Instructions for the task: In the answer, each line of the listing should appear again unchanged.

Collected data:
--------------------------------
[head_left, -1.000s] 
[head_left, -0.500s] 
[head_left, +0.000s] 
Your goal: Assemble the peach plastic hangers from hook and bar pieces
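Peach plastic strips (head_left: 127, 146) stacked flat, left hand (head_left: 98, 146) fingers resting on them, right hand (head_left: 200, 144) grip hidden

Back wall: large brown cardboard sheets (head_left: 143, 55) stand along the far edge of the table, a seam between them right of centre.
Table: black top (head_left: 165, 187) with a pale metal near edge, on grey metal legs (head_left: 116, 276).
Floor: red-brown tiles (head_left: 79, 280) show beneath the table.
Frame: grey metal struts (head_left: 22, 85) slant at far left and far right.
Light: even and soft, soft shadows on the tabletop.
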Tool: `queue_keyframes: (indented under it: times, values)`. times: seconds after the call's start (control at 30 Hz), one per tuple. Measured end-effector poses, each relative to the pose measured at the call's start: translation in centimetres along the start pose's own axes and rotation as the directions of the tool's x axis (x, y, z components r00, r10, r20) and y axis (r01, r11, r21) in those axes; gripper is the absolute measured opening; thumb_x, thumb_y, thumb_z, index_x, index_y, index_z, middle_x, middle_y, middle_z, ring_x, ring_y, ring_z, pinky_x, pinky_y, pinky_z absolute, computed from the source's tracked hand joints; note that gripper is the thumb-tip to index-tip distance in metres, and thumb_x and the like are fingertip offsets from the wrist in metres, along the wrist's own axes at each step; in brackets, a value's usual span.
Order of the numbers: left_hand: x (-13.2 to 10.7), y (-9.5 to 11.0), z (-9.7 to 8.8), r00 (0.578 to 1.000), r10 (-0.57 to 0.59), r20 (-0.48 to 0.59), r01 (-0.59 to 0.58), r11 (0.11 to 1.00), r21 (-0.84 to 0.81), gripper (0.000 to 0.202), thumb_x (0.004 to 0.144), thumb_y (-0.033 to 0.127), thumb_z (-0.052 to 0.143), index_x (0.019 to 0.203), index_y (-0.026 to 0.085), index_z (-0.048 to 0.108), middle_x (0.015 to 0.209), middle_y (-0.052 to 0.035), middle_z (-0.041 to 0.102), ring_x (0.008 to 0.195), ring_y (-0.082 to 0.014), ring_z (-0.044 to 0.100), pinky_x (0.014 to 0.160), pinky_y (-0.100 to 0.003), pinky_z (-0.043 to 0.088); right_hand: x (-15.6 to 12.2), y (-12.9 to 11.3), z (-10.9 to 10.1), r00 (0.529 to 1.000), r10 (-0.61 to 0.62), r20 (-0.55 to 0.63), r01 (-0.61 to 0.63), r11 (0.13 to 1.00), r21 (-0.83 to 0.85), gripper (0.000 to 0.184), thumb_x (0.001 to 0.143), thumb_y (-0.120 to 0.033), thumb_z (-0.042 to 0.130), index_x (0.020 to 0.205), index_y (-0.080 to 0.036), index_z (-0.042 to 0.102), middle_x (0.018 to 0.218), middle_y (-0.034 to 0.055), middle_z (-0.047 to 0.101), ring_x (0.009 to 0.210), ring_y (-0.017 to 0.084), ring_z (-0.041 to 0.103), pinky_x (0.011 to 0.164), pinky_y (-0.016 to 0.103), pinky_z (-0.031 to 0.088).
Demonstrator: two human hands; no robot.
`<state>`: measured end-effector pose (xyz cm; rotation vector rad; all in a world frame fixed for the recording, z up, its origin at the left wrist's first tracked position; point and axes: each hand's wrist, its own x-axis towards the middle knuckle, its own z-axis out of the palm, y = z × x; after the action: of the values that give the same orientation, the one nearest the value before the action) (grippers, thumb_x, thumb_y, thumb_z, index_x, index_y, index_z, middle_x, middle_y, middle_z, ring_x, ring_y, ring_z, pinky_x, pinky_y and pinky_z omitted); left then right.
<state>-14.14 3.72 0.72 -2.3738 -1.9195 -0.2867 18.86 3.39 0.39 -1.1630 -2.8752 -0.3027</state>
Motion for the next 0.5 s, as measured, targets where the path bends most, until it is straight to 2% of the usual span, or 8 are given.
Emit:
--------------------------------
Written answer:
[head_left, -1.000s] 
[head_left, -0.500s] 
[head_left, +0.000s] 
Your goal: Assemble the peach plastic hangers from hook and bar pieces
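Peach plastic strips (head_left: 127, 146) stacked flat, left hand (head_left: 98, 146) fingers resting on them, right hand (head_left: 200, 144) grip hidden

Back wall: large brown cardboard sheets (head_left: 143, 55) stand along the far edge of the table, a seam between them right of centre.
Table: black top (head_left: 165, 187) with a pale metal near edge, on grey metal legs (head_left: 116, 276).
Floor: red-brown tiles (head_left: 79, 280) show beneath the table.
Frame: grey metal struts (head_left: 22, 85) slant at far left and far right.
Light: even and soft, soft shadows on the tabletop.
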Tool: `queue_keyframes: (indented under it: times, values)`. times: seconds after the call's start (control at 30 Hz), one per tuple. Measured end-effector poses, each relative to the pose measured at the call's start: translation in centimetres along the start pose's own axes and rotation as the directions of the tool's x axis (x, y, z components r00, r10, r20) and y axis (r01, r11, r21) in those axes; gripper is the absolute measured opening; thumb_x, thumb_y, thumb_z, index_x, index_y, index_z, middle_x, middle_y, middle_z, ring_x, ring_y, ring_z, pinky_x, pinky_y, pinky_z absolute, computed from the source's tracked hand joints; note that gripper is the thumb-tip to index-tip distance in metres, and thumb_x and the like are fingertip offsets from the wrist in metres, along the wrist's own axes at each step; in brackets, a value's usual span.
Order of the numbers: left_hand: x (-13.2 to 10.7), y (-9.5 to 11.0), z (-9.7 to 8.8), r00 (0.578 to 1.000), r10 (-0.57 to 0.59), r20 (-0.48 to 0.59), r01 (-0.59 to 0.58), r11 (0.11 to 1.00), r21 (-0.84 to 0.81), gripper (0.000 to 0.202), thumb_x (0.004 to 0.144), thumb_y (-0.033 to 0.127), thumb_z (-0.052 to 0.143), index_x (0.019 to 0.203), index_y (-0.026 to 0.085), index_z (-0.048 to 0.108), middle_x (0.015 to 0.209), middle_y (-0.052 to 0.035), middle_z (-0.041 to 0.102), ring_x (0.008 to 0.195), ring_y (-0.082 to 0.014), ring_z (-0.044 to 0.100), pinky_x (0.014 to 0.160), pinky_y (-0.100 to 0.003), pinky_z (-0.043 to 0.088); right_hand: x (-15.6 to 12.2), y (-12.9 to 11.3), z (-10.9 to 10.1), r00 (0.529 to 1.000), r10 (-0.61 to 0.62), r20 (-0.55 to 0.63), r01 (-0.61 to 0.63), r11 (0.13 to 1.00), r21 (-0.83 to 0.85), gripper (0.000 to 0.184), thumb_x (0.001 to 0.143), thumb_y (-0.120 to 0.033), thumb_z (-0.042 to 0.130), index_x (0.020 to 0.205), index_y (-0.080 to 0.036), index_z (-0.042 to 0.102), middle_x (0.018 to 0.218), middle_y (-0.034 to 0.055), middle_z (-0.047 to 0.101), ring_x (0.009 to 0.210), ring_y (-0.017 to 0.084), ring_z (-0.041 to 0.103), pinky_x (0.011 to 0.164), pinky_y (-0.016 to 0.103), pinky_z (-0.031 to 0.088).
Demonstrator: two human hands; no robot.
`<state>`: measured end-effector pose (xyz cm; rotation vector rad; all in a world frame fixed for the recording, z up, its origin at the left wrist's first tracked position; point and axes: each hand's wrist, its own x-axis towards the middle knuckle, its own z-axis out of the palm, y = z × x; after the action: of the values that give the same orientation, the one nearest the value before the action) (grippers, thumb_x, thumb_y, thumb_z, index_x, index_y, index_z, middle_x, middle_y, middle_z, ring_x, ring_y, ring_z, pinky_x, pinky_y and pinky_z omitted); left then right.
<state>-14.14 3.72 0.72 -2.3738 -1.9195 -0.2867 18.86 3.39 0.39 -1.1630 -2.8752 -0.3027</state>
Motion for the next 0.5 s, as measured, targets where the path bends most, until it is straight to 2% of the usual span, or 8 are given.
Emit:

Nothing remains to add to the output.